Acuña precisó que Huánuco recibe entre S/ 420 millones y S/ 450 millones anuales por FONCOR. Sobre esa base, indicó que el descuento máximo permitido sería de 30%, equivalente a unos S/ 125 millones por año. El funcionario sostuvo que ese límite no implica un descuento automático por S/ 1,500 millones, monto que mencionó como tope autorizado por el Estado.
El gerente regional señaló que en 2025 la gestión colocó S/ 6 millones mediante obras por impuestos, correspondientes a patrulleros. Para 2026, proyectó una cartera cercana a S/ 500 millones, con proyectos en marcha vinculados a medio ambiente, vivienda y saneamiento.
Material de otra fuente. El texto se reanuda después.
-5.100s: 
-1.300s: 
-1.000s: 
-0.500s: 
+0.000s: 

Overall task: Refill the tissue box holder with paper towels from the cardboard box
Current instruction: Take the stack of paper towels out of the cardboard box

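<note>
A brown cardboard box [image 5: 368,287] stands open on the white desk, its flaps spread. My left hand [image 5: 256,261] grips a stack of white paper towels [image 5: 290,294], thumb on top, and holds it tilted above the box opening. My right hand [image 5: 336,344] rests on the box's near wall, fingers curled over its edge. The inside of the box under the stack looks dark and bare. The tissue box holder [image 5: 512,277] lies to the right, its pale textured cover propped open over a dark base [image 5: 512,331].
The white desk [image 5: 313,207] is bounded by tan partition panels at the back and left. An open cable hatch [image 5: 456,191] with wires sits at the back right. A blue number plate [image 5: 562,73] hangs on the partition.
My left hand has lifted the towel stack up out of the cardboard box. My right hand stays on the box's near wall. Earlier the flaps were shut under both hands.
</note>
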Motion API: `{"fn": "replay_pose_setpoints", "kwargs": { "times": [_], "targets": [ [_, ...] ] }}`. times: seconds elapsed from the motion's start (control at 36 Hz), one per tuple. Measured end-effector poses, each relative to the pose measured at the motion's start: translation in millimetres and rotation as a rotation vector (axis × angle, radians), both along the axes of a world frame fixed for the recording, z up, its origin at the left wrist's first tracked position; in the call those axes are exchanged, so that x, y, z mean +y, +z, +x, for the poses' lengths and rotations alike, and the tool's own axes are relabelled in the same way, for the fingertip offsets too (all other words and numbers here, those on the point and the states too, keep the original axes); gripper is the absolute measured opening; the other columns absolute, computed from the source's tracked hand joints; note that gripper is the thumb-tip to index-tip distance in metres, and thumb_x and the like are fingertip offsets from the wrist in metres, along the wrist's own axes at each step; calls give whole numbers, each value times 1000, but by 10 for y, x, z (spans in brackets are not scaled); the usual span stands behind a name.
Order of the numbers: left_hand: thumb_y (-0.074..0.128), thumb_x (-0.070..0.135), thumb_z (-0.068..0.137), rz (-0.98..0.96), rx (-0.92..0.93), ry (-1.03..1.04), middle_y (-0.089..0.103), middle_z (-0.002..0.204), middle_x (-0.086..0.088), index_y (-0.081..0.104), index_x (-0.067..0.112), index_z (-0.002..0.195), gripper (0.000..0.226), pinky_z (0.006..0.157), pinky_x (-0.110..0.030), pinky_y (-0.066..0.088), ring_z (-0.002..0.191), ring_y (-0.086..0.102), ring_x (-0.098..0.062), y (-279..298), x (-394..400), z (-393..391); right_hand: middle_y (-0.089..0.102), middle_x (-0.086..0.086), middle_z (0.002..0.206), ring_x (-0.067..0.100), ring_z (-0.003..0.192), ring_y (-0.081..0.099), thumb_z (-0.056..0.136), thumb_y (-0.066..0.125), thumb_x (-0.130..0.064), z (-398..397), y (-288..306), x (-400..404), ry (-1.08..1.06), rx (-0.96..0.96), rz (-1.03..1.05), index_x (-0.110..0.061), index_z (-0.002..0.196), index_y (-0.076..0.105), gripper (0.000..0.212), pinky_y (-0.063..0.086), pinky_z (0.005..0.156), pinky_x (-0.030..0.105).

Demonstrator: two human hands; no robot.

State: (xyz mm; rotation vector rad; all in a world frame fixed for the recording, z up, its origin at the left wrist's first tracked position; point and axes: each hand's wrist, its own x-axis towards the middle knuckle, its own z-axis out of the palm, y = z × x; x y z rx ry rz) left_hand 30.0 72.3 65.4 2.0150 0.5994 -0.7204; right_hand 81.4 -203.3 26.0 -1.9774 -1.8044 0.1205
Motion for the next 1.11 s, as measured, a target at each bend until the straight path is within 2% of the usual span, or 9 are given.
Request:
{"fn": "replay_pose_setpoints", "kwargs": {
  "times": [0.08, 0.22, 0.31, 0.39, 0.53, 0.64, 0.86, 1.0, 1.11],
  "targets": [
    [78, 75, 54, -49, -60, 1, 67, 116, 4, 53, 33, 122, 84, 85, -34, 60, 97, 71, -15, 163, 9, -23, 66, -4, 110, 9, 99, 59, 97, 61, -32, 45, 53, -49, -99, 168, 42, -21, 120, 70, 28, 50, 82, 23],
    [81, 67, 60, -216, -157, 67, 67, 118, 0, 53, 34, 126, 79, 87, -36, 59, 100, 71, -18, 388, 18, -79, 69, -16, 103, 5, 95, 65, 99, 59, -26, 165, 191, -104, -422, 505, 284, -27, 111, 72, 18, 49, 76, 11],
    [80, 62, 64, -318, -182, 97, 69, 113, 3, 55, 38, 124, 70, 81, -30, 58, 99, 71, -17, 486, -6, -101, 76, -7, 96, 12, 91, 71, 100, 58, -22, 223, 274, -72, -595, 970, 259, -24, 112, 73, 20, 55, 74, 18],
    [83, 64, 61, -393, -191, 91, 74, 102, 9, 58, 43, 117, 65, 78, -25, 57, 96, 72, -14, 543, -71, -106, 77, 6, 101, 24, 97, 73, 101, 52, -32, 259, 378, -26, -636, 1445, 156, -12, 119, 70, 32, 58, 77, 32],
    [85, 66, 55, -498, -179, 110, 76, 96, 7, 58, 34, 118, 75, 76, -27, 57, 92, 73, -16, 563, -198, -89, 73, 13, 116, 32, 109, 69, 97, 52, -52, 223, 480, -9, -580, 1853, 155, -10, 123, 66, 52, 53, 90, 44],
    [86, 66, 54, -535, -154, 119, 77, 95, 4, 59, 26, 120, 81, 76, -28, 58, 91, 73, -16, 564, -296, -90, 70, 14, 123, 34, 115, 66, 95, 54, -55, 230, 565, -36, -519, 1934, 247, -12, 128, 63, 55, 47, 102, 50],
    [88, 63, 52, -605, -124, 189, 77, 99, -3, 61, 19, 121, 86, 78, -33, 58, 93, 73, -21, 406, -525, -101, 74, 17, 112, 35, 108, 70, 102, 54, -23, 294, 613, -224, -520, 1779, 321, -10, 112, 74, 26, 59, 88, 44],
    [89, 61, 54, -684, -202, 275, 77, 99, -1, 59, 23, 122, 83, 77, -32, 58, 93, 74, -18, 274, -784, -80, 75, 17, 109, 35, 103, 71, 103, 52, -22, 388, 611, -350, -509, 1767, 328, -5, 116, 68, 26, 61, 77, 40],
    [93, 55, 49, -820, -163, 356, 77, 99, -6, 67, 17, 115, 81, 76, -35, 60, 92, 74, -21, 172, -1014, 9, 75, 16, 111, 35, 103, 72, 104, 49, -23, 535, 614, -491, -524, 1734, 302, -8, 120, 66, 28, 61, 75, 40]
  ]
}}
También mencionó una iniciativa para el ACR Carpish por S/ 3 millones.
El debate por el presupuesto futuro
Las declaraciones de Acuña contrastan con las advertencias del arquitecto Walter Bruno Saavedra, quien sostuvo que comprometer recursos de la próxima gestión “tampoco es la salida”. Saavedra cuestionó que la modalidad OXI se oriente a compras de maquinaria o equipamiento sin planes técnicos, operativos ni proyectos integrales de cierre de brechas.
Acuña defendió el mecanismo y afirmó que otros gobiernos regionales manejan carteras incluso superiores, cercanas a S/ 3,000 millones. Sin embargo, reconoció que las obras son más complejas que la adquisición de equipamiento, frase que abrió un nuevo flanco político sobre las prioridades de la gestión de Antonio Pulgar a pocos meses del cierre de mandato.
El funcionario también respondió por la demora en la entrega de patrulleros a la Policía. Según indicó, el retraso se debió a un problema normativo que requirió intervención de SUNARP. Acuña afirmó que las placas ya fueron colocadas, que los vehículos cuentan con SOAT y seguros, y que la resolución de transferencia debía comunicarse entre el mismo día y el siguiente.
Patrulleros y obras pendientes
El caso de los patrulleros se convirtió en un ejemplo concreto de las tensiones del modelo. Mientras Acuña sostuvo que el saneamiento administrativo está prácticamente concluido, las críticas apuntan a la demora en poner los vehículos a disposición de la Policía pese a que la compra ya fue ejecutada bajo la modalidad OXI.
La discusión de fondo no solo involucra la legalidad del mecanismo, sino su impacto político y presupuestal. Si la gestión regional coloca S/ 500 millones en 2026, como proyectó Acuña, la próxima administración recibiría compromisos de pago que podrían reducir su margen de inversión desde el 2027.
El tramo final de la gestión Pulgar quedará marcado por esa tensión: acelerar adquisiciones y proyectos vía obras por impuestos o reservar capacidad financiera para el siguiente gobierno regional. La pregunta que queda abierta es si Huánuco utilizará la modalidad para cerrar brechas estructurales o para resolver, con compras rápidas, una ejecución que sigue bajo observación pública.